Given information —
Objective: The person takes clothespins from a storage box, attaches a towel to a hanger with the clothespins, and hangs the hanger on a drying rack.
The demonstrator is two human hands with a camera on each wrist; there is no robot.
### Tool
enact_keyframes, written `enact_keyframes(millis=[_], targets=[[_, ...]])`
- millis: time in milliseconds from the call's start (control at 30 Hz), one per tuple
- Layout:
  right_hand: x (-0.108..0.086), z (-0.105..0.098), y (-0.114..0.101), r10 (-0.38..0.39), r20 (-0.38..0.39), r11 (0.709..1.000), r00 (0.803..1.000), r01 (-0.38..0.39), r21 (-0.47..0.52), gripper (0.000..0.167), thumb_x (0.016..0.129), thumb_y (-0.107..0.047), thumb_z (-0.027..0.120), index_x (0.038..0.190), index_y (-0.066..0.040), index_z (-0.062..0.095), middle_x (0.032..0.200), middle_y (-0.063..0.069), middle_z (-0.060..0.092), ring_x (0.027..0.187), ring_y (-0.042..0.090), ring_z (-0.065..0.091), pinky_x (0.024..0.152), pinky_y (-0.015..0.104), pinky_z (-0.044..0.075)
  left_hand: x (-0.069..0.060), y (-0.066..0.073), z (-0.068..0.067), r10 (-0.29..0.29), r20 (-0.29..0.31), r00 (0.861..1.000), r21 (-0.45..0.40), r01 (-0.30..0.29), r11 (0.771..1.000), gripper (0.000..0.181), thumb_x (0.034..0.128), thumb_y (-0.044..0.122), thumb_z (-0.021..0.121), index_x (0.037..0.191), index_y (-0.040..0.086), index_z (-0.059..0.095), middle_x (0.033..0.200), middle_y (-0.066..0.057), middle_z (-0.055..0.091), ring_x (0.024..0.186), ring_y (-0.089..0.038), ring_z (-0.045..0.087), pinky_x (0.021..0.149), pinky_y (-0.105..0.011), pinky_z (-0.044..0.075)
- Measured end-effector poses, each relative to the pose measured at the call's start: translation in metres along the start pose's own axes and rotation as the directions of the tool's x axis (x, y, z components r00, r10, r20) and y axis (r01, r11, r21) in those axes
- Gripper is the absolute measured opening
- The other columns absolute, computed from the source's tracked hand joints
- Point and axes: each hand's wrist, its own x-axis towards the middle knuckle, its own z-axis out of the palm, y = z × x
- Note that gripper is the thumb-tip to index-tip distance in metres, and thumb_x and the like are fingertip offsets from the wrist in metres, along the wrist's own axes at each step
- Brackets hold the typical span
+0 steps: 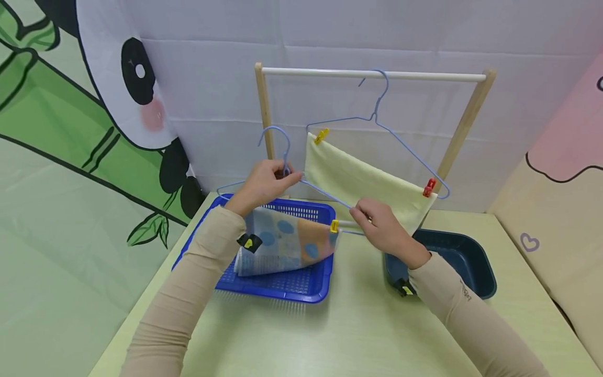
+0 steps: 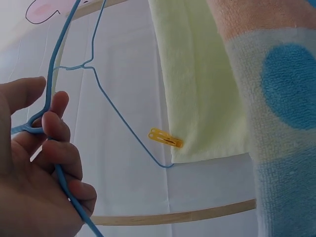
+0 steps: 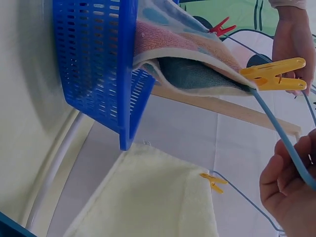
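My left hand (image 1: 268, 180) grips a blue wire hanger (image 1: 325, 192) at its neck, just under the hook. Farther right, my right hand (image 1: 383, 228) holds the sloping arm of the same hanger, fingers curled round the wire. From this hanger hangs a patterned towel (image 1: 282, 241) with blue dots on grey and orange. A yellow clothespin (image 1: 334, 226) pinches its right corner, and a red clothespin (image 3: 222, 27) shows at the other corner in the right wrist view. The towel hangs in front of and over the blue basket (image 1: 282, 296); whether it touches the basket is unclear.
Behind, a wooden rack with a white bar (image 1: 320, 71) bears another blue hanger (image 1: 410, 144). A pale yellow towel (image 1: 363, 178) hangs there, clipped by yellow (image 1: 321, 136) and red (image 1: 429, 187) clothespins. At right stands a dark basin (image 1: 471, 262), partly behind my right forearm.
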Motion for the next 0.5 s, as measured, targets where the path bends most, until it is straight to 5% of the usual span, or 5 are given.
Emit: enact_keyframes(millis=[267,500], targets=[[0.001,-0.004,-0.004,-0.023,-0.069,0.999,0.997,0.021,-0.024,0.031,0.095,-0.005,0.051,0.067,-0.014,0.044,0.065,-0.006,0.036,0.055,0.009,0.034,0.053,0.028,0.029,-0.004,-0.005,-0.008,0.01,0.017,1.0,-0.069,-0.009,0.998,0.025,0.0885,0.036,0.066,0.093,0.011,0.065,0.09,-0.004,0.061,0.079,-0.018,0.052,0.07,-0.031,0.044],[0.001,-0.015,-0.007,-0.017,-0.109,0.999,0.994,0.013,-0.033,0.033,0.096,-0.007,0.05,0.066,-0.014,0.042,0.062,-0.007,0.035,0.051,0.009,0.031,0.05,0.028,0.029,-0.004,-0.014,-0.016,0.049,-0.033,0.998,0.019,-0.049,0.999,0.026,0.0875,0.031,0.068,0.101,0.009,0.065,0.082,-0.006,0.055,0.074,-0.021,0.047,0.065,-0.033,0.039]])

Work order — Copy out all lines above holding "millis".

Response for this exercise —
enact_keyframes, written `enact_keyframes(millis=[_], targets=[[_, ...]])`
- millis: time in milliseconds from the call's start (control at 30 Hz), one per tuple
Emit: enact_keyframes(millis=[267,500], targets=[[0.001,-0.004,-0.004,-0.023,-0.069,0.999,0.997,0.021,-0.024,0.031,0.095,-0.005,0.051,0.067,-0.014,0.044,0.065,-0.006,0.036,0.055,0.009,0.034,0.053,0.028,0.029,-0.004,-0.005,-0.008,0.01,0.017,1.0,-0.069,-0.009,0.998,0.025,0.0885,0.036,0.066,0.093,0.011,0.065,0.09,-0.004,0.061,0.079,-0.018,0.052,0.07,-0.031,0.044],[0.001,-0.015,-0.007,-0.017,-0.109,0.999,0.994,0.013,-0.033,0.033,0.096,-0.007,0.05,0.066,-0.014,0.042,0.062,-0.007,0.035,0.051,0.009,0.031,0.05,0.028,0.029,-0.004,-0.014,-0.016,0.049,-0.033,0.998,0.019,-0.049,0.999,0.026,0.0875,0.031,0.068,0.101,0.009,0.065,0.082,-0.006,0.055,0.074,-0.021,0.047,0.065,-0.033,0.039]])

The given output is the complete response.